For me the fear of the unknown and the fear of pain whether it is emotional or physical, cause me to worry. To develope compassion it is important to face our own fears. I remember the night of fear that felt almost paralysing that hit me when I realized I really did have lung cancer and would be having an operation to remove part of my lung.
Would I be brave enough? Would I survive? Would I have a lot of pain? How long would I have to be in hospital? When could I go walking again and be like my old self?
Now dad and I face the fear of growing older and also the separation from family; as they grow up and move away. We still worry about them all but miss the closeness of years past.
One way to conquer fear is to gain as much knowledge as we can and accept our limitations. I am so thankful dad is going to the doctor today. He had coffee with Russ yesterday and decided to not carry on with the Keystones Ministries. He went to the Hot tub and tried to swim a little. Feeling less and less like himself. Having pain is debilitating for sure.
Panteli took us out to the Green Lettuce for supper which did us both good. Developed a few snake in the bottle pictures for Daniel with our little red-haired charmer!
The world around is also changing in what it values and how it teaches us to find meaning in life
If I know that fear can drive out compassion how can I resist the temptation to give in to fear of others? Every human being struggles to be free and to be transformed. I believe that this is living in the Spirit and "finding within ourselves an honorable essence."

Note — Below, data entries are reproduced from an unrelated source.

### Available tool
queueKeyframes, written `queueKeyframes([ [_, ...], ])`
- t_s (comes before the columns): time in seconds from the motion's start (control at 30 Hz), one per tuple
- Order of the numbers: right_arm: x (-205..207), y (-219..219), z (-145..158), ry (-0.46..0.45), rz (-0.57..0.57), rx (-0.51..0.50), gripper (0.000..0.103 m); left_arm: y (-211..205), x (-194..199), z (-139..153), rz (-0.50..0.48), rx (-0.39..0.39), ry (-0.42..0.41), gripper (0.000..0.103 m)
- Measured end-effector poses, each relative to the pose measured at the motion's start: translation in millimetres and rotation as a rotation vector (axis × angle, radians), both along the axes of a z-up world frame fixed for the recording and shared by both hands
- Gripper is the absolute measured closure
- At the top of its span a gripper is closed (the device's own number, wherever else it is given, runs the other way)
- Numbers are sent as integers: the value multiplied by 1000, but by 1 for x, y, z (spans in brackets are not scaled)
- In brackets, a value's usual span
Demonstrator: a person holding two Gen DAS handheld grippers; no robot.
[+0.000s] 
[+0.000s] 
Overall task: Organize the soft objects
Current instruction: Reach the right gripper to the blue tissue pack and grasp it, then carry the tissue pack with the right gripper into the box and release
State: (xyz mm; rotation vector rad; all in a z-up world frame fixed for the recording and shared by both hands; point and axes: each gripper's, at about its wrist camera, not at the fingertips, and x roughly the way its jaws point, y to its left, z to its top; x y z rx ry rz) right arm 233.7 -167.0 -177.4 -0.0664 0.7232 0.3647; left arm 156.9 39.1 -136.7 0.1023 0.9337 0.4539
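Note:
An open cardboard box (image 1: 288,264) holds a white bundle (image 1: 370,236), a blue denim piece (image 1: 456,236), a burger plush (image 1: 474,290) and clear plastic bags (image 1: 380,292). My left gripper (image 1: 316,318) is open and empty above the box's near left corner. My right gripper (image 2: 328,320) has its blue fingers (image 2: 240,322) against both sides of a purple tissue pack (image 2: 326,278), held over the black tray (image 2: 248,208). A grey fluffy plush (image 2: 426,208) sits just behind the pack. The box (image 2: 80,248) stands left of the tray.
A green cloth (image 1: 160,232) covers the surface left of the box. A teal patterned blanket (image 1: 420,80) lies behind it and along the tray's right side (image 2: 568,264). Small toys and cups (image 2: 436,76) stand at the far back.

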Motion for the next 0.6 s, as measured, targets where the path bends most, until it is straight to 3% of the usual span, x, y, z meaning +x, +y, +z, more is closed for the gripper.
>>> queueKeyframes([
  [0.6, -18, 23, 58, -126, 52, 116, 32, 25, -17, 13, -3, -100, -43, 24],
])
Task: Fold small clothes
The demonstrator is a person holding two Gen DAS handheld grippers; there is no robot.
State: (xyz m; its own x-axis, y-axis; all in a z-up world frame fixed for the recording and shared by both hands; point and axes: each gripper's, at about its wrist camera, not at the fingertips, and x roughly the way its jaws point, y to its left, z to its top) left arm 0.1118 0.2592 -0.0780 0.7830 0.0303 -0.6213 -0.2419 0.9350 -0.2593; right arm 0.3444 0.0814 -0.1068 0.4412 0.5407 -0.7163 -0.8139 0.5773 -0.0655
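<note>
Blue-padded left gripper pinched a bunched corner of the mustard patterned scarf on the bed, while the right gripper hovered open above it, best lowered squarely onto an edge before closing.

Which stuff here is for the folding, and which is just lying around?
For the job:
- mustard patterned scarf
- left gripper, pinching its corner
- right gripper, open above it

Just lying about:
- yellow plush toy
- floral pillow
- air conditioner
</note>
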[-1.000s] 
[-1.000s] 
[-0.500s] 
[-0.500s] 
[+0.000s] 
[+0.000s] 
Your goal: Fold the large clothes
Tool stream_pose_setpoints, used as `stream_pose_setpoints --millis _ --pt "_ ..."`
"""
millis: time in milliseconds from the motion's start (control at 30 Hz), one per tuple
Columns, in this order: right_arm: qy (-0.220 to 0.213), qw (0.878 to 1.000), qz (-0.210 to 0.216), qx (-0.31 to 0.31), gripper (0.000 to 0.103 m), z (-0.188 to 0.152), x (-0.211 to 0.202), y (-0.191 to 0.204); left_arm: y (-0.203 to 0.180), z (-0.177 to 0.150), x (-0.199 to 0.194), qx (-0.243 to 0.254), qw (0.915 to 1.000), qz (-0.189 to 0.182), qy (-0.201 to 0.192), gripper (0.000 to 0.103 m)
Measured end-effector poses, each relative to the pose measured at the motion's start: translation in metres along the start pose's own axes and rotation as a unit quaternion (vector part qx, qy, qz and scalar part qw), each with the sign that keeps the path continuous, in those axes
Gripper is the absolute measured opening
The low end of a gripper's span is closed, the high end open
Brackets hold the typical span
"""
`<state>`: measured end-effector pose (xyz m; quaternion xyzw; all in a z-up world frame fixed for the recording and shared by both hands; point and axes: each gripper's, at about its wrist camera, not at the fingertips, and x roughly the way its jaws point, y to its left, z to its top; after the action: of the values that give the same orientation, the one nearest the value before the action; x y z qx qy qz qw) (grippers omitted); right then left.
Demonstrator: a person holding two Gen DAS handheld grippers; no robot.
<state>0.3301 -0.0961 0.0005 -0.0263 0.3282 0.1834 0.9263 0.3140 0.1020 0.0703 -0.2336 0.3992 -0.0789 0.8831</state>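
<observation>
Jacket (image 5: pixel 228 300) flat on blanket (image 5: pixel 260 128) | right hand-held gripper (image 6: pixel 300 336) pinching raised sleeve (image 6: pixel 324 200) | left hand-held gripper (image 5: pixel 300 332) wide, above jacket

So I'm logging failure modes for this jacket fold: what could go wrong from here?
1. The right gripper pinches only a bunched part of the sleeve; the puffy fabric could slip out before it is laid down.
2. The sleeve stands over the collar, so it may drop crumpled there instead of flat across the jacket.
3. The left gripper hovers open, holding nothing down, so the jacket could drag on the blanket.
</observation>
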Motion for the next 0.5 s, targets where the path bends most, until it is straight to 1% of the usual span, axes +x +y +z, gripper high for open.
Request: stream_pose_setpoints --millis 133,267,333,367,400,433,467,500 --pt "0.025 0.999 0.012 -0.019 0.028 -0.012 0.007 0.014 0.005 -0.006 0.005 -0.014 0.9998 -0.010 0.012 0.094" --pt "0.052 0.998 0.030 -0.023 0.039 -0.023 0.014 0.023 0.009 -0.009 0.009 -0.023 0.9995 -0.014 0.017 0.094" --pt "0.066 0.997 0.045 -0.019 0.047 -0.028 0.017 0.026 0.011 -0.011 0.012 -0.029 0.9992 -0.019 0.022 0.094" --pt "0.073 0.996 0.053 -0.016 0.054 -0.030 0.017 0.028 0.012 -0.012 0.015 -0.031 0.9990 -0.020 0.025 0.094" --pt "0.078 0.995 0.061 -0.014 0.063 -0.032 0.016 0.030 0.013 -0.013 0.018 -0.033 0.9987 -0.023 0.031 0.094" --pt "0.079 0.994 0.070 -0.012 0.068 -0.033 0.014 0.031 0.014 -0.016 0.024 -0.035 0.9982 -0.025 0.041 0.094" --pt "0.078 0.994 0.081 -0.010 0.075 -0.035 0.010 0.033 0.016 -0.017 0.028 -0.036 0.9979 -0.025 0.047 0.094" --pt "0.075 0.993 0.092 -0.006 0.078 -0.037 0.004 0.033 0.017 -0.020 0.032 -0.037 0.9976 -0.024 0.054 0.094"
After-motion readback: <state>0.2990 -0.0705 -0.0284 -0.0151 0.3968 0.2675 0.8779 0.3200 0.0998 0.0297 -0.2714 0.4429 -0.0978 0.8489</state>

This is the big stump our daughter Sandra has started to dig out. It is painful for her but I guess she must be fearless?
It was good to see Carol on Skype looking lovely ad relaxed.
I have taken on the task of composting our food and garden waste.
Here is my bucket.
Every time we eat out and dad leaves a pile of chips on his plate I threaten to bring my bucket along.
5 comments:
My latest fear is that technoligy is changing so fast that soon I wont know how to lots of simple things. To turn on a tv you use to push a button or turn a knob, now when we have some one house sit I have to leave an instruction manual. How soon before I will be sitting here in the dark and cold because I dont know how to turn on the lights or the furnace. Sandra
The snakes in a bottle is a very powerful and fun image l keep coming back to it . Susan our redhead had snakes in a bucket she was very pleased and proud of them but l must say l was really glad when they made their escape. Jane
I so appreciate comments.
Beth, you are so honest in your writings, saying things that your friends might think, but not talk about....which gives courage to those who are going through similar changes and difficult times. Facing pain, illness, separation of family through distance,the thought of having to downsize and move, Knowing that others are going through similar times gives comfort. Keeping you both in my prayers. Getting old is not easy is it? Your comments regarding Karen Armstrong are interesting, and spurred me to look out her book. Thank-you, Love, Nancy
Yes the fear ( or more accurately the embarasment of looking like a little, old, bent over, man hobbling along, to the hot tub) is rather more than one (me) can intellectually face - physically i have no Choice!!